What is being asked:
Copy all the lines below without altering anything.
** Opening Collected material block **
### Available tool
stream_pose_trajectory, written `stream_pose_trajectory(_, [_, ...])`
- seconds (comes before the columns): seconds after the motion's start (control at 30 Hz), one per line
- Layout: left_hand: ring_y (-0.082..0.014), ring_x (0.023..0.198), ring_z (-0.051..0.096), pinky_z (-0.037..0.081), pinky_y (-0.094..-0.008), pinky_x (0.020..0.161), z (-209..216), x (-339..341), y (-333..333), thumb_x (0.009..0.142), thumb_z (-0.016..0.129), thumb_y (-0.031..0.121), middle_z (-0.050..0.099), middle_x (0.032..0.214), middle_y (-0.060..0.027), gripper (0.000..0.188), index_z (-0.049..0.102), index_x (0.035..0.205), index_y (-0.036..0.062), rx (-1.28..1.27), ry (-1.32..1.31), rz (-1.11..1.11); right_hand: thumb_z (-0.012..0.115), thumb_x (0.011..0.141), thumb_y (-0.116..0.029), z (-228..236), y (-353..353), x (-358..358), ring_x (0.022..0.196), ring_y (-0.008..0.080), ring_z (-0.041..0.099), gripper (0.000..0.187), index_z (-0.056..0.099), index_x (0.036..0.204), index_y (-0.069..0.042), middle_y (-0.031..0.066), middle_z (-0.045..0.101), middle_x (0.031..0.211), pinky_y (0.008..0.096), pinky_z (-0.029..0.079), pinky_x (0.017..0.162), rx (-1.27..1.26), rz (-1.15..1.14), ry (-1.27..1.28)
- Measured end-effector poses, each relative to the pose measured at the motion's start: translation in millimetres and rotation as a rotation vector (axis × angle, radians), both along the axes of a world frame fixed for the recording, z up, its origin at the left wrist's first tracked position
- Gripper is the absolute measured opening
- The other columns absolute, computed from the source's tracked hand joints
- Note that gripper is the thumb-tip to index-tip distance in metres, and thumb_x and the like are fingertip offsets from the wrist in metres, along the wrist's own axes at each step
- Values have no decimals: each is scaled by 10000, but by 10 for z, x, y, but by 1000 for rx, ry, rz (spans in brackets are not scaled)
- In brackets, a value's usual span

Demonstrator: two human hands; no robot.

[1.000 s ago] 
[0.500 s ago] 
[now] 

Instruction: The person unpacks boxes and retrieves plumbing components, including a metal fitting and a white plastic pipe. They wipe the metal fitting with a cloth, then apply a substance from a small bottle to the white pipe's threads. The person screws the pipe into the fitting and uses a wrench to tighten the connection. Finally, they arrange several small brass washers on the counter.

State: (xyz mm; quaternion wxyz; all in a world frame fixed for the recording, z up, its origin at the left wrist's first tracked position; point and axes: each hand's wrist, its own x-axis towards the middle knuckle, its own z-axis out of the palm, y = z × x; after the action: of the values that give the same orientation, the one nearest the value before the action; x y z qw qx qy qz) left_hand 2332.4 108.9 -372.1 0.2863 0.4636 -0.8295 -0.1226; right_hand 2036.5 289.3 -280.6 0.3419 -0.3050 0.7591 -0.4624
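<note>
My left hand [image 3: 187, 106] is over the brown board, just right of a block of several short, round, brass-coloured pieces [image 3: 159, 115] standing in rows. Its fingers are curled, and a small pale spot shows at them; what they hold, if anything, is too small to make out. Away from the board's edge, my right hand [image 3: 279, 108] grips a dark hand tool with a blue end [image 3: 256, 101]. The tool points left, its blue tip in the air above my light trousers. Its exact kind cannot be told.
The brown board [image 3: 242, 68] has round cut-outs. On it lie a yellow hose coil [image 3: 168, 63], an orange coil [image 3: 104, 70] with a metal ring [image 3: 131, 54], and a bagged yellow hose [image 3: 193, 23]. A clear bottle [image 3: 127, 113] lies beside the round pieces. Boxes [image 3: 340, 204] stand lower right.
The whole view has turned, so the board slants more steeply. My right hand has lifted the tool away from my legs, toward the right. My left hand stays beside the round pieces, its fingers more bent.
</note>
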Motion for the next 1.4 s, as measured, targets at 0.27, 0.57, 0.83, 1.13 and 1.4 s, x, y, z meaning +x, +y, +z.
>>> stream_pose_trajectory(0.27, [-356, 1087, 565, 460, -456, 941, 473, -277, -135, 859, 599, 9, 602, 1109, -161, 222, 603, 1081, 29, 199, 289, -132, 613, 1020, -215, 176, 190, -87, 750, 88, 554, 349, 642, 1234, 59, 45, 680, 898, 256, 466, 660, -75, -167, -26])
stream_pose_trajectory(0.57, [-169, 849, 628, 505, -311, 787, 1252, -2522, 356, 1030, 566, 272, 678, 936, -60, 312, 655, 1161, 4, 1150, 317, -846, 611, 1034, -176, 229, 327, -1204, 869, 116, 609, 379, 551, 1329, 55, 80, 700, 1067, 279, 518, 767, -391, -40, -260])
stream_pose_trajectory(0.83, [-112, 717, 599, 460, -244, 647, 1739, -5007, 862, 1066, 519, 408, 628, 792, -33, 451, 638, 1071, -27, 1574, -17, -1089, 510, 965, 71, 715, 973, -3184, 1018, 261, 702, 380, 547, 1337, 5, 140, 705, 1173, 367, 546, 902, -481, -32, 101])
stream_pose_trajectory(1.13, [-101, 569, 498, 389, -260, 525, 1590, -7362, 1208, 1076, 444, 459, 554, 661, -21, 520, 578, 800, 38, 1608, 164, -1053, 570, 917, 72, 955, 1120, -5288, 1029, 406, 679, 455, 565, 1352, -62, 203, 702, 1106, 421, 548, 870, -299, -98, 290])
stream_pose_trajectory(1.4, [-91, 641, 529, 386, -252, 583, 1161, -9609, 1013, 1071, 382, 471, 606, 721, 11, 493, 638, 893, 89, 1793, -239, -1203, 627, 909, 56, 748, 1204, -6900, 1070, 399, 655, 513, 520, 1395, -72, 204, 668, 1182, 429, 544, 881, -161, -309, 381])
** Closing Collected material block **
Answer space:
### Available tool
stream_pose_trajectory, written `stream_pose_trajectory(_, [_, ...])`
- seconds (comes before the columns): seconds after the motion's start (control at 30 Hz), one per line
- Layout: left_hand: ring_y (-0.082..0.014), ring_x (0.023..0.198), ring_z (-0.051..0.096), pinky_z (-0.037..0.081), pinky_y (-0.094..-0.008), pinky_x (0.020..0.161), z (-209..216), x (-339..341), y (-333..333), thumb_x (0.009..0.142), thumb_z (-0.016..0.129), thumb_y (-0.031..0.121), middle_z (-0.050..0.099), middle_x (0.032..0.214), middle_y (-0.060..0.027), gripper (0.000..0.188), index_z (-0.049..0.102), index_x (0.035..0.205), index_y (-0.036..0.062), rx (-1.28..1.27), ry (-1.32..1.31), rz (-1.11..1.11); right_hand: thumb_z (-0.012..0.115), thumb_x (0.011..0.141), thumb_y (-0.116..0.029), z (-228..236), y (-353..353), x (-358..358), ring_x (0.022..0.196), ring_y (-0.008..0.080), ring_z (-0.041..0.099), gripper (0.000..0.187), index_z (-0.056..0.099), index_x (0.036..0.204), index_y (-0.069..0.042), middle_y (-0.031..0.066), middle_z (-0.045..0.101), middle_x (0.031..0.211), pinky_y (0.008..0.096), pinky_z (-0.029..0.079), pinky_x (0.017..0.162), rx (-1.27..1.26), rz (-1.15..1.14), ry (-1.27..1.28)
- Measured end-effector poses, each relative to the pose measured at the motion's start: translation in millimetres and rotation as a rotation vector (axis × angle, radians), both along the axes of a world frame fixed for the recording, z up, its origin at the left wrist's first tracked position
- Gripper is the absolute measured opening
- The other columns absolute, computed from the source's tracked hand joints
- Note that gripper is the thumb-tip to index-tip distance in metres, and thumb_x and the like are fingertip offsets from the wrist in metres, along the wrist's own axes at each step
- Values have no decimals: each is scaled by 10000, but by 10 for z, x, y, but by 1000 for rx, ry, rz (spans in brackets are not scaled)
- In brackets, a value's usual span

Demonstrator: two human hands; no robot.

[1.000 s ago] 
[0.500 s ago] 
[now] 

Instruction: The person unpacks boxes and retrieves plumbing components, including a metal fitting and a white plastic pipe. They wipe the metal fitting with a cloth, then apply a substance from a small bottle to the white pipe's threads. The person screws the pipe into the fitting and uses a wrench to tighten the connection. Finally, they arrange several small brass washers on the counter.

State: (xyz mm; quaternion wxyz; all in a world frame fixed for the recording, z up, its origin at the left wrist's first tracked position; point and axes: each hand's wrist, its own x-axis towards the middle knuckle, its own z-axis out of the palm, y = z × x; after the action: of the values that give the same orientation, the one nearest the value before the action; x y z qw qx qy qz) left_hand 2332.4 108.9 -372.1 0.2863 0.4636 -0.8295 -0.1226; right_hand 2036.5 289.3 -280.6 0.3419 -0.3050 0.7591 -0.4624
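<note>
My left hand [image 3: 187, 106] is over the brown board, just right of a block of several short, round, brass-coloured pieces [image 3: 159, 115] standing in rows. Its fingers are curled, and a small pale spot shows at them; what they hold, if anything, is too small to make out. Away from the board's edge, my right hand [image 3: 279, 108] grips a dark hand tool with a blue end [image 3: 256, 101]. The tool points left, its blue tip in the air above my light trousers. Its exact kind cannot be told.
The brown board [image 3: 242, 68] has round cut-outs. On it lie a yellow hose coil [image 3: 168, 63], an orange coil [image 3: 104, 70] with a metal ring [image 3: 131, 54], and a bagged yellow hose [image 3: 193, 23]. A clear bottle [image 3: 127, 113] lies beside the round pieces. Boxes [image 3: 340, 204] stand lower right.
The whole view has turned, so the board slants more steeply. My right hand has lifted the tool away from my legs, toward the right. My left hand stays beside the round pieces, its fingers more bent.
</note>
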Motion for the next 1.4 s, as measured, targets at 0.27, 0.57, 0.83, 1.13 and 1.4 s, x, y, z meaning +x, +y, +z.
>>> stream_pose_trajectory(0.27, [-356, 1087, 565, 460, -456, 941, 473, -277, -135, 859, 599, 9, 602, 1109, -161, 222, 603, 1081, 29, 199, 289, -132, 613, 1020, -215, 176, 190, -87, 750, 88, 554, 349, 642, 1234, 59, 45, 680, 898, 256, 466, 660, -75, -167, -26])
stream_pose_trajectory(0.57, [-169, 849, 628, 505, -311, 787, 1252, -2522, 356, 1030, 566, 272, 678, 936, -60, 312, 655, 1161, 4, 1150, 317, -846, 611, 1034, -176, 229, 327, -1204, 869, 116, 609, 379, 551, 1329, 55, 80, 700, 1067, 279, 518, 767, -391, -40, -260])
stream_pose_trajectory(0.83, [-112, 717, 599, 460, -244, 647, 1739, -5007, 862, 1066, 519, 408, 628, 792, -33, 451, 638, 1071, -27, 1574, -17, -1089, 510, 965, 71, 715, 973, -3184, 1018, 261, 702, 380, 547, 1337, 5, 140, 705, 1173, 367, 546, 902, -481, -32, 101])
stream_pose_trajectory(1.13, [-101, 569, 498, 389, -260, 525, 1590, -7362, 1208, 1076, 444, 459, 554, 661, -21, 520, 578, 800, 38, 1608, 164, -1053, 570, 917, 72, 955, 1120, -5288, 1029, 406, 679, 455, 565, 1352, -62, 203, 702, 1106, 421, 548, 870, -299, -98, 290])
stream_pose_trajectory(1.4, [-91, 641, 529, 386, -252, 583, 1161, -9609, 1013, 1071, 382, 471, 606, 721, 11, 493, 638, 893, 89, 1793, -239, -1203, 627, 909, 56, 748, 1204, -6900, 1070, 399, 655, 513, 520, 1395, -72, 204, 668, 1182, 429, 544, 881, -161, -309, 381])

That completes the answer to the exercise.